Consistent Hashing for a Distributed KV Cluster System Design Interview Question
Problem: Design a distributed KV cluster that spreads keys across N shards, routes requests to the owning shard in O(1), replicates for durability, and rebalances with minimal key movement when nodes are added or removed.
Overview
Consistent hashing is the algorithm that lets a distributed cache, KV store, or load balancer add and remove nodes without reshuffling nearly every key in the cluster.
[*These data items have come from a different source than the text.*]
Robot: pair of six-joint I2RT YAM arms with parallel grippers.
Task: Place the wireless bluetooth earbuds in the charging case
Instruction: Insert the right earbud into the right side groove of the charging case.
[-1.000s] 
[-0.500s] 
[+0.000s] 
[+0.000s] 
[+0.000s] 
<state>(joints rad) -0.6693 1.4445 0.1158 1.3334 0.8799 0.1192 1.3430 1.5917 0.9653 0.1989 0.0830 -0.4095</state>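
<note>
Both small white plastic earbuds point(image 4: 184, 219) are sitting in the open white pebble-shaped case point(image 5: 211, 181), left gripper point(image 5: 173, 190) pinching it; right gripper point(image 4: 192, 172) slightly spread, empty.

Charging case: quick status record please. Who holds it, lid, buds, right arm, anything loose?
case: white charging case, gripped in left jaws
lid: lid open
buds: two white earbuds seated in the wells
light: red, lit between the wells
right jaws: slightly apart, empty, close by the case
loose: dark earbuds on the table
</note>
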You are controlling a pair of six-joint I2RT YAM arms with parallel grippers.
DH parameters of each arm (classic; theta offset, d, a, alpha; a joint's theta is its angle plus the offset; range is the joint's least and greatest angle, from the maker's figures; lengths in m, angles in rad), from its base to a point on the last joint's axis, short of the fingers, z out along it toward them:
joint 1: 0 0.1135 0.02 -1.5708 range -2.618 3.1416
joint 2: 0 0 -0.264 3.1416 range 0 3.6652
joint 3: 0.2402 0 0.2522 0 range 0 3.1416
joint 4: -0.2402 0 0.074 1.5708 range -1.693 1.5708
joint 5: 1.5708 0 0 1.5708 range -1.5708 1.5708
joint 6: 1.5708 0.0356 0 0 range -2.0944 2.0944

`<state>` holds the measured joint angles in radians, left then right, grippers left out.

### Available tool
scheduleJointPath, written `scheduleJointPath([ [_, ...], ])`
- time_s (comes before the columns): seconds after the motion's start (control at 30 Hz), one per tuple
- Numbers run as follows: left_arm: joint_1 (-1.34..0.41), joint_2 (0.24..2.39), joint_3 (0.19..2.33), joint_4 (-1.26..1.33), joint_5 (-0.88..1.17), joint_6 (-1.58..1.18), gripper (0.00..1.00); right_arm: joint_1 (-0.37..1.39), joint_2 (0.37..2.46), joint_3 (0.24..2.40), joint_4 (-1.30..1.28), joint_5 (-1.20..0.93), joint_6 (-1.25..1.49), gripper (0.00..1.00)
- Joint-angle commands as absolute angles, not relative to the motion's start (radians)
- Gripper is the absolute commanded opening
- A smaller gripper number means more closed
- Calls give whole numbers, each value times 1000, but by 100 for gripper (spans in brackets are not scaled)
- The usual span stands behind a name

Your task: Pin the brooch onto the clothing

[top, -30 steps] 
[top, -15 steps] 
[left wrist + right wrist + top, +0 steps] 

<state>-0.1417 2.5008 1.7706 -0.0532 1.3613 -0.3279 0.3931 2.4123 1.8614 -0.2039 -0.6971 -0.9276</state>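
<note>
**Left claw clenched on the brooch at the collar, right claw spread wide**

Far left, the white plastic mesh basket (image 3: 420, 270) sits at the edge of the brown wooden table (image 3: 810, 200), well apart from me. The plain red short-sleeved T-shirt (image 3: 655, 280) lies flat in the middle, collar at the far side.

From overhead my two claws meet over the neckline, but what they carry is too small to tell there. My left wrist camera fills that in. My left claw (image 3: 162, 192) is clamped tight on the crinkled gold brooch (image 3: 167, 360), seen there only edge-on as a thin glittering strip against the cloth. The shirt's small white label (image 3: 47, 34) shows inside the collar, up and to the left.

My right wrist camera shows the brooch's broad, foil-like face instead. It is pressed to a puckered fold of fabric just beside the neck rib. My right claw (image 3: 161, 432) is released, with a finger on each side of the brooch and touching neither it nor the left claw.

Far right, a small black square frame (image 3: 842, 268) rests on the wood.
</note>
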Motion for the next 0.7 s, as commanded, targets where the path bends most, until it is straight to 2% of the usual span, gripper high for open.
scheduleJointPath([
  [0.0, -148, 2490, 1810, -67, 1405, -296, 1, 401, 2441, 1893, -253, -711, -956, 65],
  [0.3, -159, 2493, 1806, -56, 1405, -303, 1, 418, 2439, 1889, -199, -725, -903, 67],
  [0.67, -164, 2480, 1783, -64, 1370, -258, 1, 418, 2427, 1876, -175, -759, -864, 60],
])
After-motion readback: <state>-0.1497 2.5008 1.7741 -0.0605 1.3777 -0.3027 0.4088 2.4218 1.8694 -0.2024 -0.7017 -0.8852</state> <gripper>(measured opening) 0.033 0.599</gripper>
Introduced by Karger et al. in 1997 for the Akamai CDN, it powers Amazon Dynamo and DynamoDB, Apache Cassandra, Riak, Couchbase, Discord's message fan-out, Cloudflare's edge routing, Google's Maglev L4 load balancer, and Memcached client libraries like libketama. The core insight: map both nodes and keys onto the same circular hash space, then assign each key to the first node encountered walking clockwise from the key's position. When a node joins or leaves, only the arc between it and its predecessor migrates — O(K/N) keys instead of O(K) — so a cache that held 1 TB across four nodes loses only ~200 GB of freshness when a fifth joins. The algorithm shows up in interviews framed either directly ("design consistent hashing") or indirectly as a building block inside cache clusters, KV stores, and sharded databases. Understanding virtual nodes — the fix for uneven load distribution when N is small — is the detail that separates candidates who memorized the picture from candidates who actually know why it works.
Summary
A coordinator-fronted KV cluster built on a consistent-hash ring with virtual nodes (vnodes) — the technique Alex Xu's chapter converges on after surveying the rehashing problem and naive modulo-N hashing. The chapter's canonical hash function is SHA-1 over a 2^160 ring (real systems like Dynamo/Cassandra use MD5, MurmurHash, or similar truncated to 128 or 32 bits — the ring shape is identical). Each physical shard is mapped onto the ring at multiple vnode positions so ownership is uniformly distributed even with small cluster sizes; the book cites an experiment showing std-dev drops to ~10% at 100 vnodes and ~5% at 200. Keys are hashed into the ring, and each key is owned by the first shard clockwise (plus N-1 more for replication). When a shard joins or leaves, only keys on the arc between it and its predecessor move — k/n keys on average per Karger et al., not ~k as with modulo hashing. The chapter's wrap-up calls out consistent hashing as the technique used in Dynamo, Cassandra, Discord, Akamai CDN, and Google's Maglev load balancer. Dominant tradeoff: vnode count — too few and load skews; too many and ring maintenance + gossip state grows linearly.
Requirements
Functional
- addNode(nodeId) places a physical node on the ring using V virtual node positions
- removeNode(nodeId) atomically removes all V vnodes belonging to that node
- getNode(key) returns the owning physical node in O(log V*N) via binary search on a sorted ring
- getReplicas(key, n) returns the next N distinct physical nodes clockwise for replication
- Ring membership is observable (size, node list, vnode positions) for rebalance tooling
- Node joins/leaves report the exact set of keys that need to migrate to/from each peer
Non-functional
- Lookup latency sub-microsecond for rings up to ~10,000 vnodes
- Standard deviation of per-node load under 10% with >=100 vnodes per physical node
- Membership changes move only K/N keys on average, never more than 2*K/N in the worst case
- Ring state is small (~50 KB for 600 vnodes) so it propagates via gossip in seconds
- Thread-safe reads concurrent with rare writes (node add/remove) using copy-on-write or read-write locks
- Deterministic placement: same (nodeId, vnodeIndex) always hashes to the same ring position across processes
Capacity Assumptions
- 4 physical shards, replication factor N=3, W=2 acks on write (Dynamo-style quorum extension; the book itself does not discuss N/W/R but the ring is the same)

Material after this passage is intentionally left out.